Reproduce the data exactly as given, except for any images.

Information shown:
########
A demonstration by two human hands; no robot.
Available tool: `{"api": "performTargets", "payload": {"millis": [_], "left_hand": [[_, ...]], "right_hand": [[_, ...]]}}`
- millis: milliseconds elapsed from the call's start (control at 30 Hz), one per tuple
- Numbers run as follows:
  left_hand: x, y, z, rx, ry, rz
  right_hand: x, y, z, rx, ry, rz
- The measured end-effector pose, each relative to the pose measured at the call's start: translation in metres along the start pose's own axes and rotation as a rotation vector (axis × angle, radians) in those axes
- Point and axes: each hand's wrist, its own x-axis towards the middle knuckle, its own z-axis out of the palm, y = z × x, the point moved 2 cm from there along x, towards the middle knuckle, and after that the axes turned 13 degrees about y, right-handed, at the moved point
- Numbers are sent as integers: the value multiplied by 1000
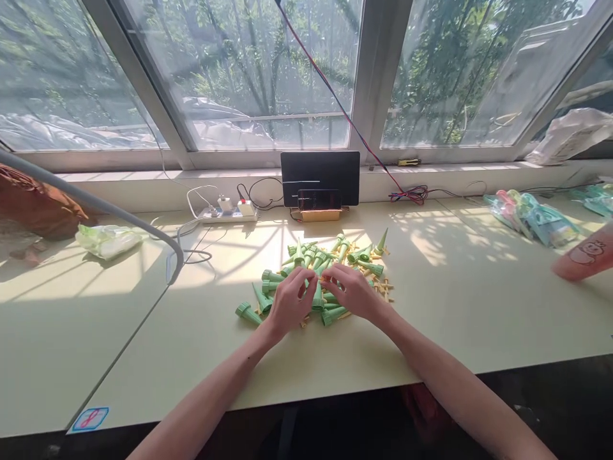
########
Response to the task:
A demonstration by two human hands; no robot.
Available tool: `{"api": "performTargets", "payload": {"millis": [_], "left_hand": [[_, ...]], "right_hand": [[_, ...]]}}`
- millis: milliseconds elapsed from the call's start (control at 30 Hz), one per tuple
- Numbers run as follows:
  left_hand: x, y, z, rx, ry, rz
  right_hand: x, y, z, rx, ry, rz
- The measured end-effector pose, each relative to the pose measured at the call's start: translation in metres along the start pose's own axes and rotation as a rotation vector (axis × angle, radians) in those axes
- Point and axes: each hand's wrist, its own x-axis towards the middle knuckle, its own z-axis out of the palm, y = z × x, the point moved 2 cm from there along x, towards the middle knuckle, and after that the axes turned 13 degrees about y, right-handed, at the moved point
- Numbers are sent as integers: the value multiplied by 1000

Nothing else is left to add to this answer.